=== Exercise aim ===
Only lines holding the word "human" are wanted from the records; copy all of them.

(Excerpts from a dataset)
- Opening Delimiter -
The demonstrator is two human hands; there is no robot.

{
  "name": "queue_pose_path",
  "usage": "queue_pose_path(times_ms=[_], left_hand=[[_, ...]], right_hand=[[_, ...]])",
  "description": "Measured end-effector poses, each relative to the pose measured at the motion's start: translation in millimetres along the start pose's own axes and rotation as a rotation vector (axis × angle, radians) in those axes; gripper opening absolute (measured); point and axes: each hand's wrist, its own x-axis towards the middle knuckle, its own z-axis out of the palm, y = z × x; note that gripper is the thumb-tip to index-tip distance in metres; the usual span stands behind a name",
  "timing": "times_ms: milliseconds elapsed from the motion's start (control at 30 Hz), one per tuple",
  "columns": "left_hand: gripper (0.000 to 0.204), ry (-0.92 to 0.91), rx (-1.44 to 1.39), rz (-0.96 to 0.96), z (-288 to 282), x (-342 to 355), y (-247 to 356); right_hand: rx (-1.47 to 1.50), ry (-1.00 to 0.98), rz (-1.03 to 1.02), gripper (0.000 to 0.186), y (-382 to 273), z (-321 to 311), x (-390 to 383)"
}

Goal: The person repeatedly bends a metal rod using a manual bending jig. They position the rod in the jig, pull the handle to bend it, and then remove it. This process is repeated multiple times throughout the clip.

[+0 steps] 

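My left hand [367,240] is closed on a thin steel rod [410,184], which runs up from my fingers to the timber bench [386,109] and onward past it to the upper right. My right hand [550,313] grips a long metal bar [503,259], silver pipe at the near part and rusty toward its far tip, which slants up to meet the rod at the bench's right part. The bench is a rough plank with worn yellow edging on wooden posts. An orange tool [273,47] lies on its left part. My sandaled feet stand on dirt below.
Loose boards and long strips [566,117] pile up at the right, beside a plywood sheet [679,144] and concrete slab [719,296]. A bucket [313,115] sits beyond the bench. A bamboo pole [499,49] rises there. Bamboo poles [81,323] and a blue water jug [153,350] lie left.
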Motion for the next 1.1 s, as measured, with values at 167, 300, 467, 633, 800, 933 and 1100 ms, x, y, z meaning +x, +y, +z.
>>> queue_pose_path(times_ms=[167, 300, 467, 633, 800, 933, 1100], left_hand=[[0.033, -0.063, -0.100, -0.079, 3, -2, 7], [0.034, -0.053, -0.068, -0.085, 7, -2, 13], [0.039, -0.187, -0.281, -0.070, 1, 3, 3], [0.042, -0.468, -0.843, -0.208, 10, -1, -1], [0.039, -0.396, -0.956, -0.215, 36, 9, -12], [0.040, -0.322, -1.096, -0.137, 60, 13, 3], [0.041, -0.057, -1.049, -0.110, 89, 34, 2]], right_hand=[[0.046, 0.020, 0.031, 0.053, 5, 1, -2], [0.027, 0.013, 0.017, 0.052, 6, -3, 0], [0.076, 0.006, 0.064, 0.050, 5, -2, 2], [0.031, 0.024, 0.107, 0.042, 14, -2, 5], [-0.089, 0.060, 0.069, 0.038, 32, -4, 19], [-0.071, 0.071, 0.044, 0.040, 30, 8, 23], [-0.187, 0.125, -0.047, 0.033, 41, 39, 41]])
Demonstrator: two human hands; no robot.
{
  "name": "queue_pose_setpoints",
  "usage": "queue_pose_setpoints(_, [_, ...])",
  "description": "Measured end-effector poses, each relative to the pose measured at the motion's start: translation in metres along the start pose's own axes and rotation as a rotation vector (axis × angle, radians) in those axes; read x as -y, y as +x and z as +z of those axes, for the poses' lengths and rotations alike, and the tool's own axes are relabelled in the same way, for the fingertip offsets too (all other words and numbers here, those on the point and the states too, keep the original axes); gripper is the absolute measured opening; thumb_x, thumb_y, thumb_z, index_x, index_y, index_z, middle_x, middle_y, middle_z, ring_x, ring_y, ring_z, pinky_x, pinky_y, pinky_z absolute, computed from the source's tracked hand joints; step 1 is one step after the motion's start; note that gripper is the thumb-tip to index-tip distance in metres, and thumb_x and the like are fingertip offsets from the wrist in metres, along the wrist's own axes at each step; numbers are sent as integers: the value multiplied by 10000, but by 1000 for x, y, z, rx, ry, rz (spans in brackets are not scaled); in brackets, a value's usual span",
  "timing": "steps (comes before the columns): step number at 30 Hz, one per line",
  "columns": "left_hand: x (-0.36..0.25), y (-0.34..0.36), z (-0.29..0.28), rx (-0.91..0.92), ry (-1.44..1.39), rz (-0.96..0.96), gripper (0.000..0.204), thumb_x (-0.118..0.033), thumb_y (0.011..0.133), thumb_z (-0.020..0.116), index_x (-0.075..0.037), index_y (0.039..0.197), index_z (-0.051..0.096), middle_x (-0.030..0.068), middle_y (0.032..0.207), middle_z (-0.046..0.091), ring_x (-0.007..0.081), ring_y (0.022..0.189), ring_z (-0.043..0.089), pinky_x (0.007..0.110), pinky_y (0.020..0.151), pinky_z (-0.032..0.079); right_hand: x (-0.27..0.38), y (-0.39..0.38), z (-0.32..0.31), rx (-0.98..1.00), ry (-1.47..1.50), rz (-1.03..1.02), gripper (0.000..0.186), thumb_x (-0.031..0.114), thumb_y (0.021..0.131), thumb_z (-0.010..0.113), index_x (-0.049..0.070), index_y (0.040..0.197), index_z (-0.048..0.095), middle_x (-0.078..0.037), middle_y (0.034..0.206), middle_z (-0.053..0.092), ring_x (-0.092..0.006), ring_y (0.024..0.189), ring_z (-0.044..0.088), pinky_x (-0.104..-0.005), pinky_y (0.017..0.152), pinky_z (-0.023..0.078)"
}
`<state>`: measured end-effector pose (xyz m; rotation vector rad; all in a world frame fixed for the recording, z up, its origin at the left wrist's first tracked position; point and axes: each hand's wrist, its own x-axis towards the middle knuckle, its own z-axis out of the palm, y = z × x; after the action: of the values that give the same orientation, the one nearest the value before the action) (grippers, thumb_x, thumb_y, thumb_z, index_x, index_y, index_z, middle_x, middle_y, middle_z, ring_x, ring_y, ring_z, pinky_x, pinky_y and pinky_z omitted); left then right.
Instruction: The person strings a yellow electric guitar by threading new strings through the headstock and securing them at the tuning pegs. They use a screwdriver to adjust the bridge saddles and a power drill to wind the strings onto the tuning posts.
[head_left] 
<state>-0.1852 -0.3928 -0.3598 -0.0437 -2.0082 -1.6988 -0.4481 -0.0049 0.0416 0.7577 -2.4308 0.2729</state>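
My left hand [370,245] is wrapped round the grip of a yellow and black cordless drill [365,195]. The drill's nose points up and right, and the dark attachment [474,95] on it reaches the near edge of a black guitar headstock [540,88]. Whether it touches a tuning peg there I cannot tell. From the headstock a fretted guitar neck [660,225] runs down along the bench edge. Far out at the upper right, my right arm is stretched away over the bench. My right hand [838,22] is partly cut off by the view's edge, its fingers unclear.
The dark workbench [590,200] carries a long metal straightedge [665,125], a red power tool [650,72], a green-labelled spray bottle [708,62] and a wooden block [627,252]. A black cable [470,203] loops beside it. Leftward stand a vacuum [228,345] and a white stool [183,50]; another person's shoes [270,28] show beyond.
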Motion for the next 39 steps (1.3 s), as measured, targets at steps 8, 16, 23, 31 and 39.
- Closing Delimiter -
=== Exercise output ===
The demonstrator is two human hands; there is no robot.
Demonstrator: two human hands; no robot.

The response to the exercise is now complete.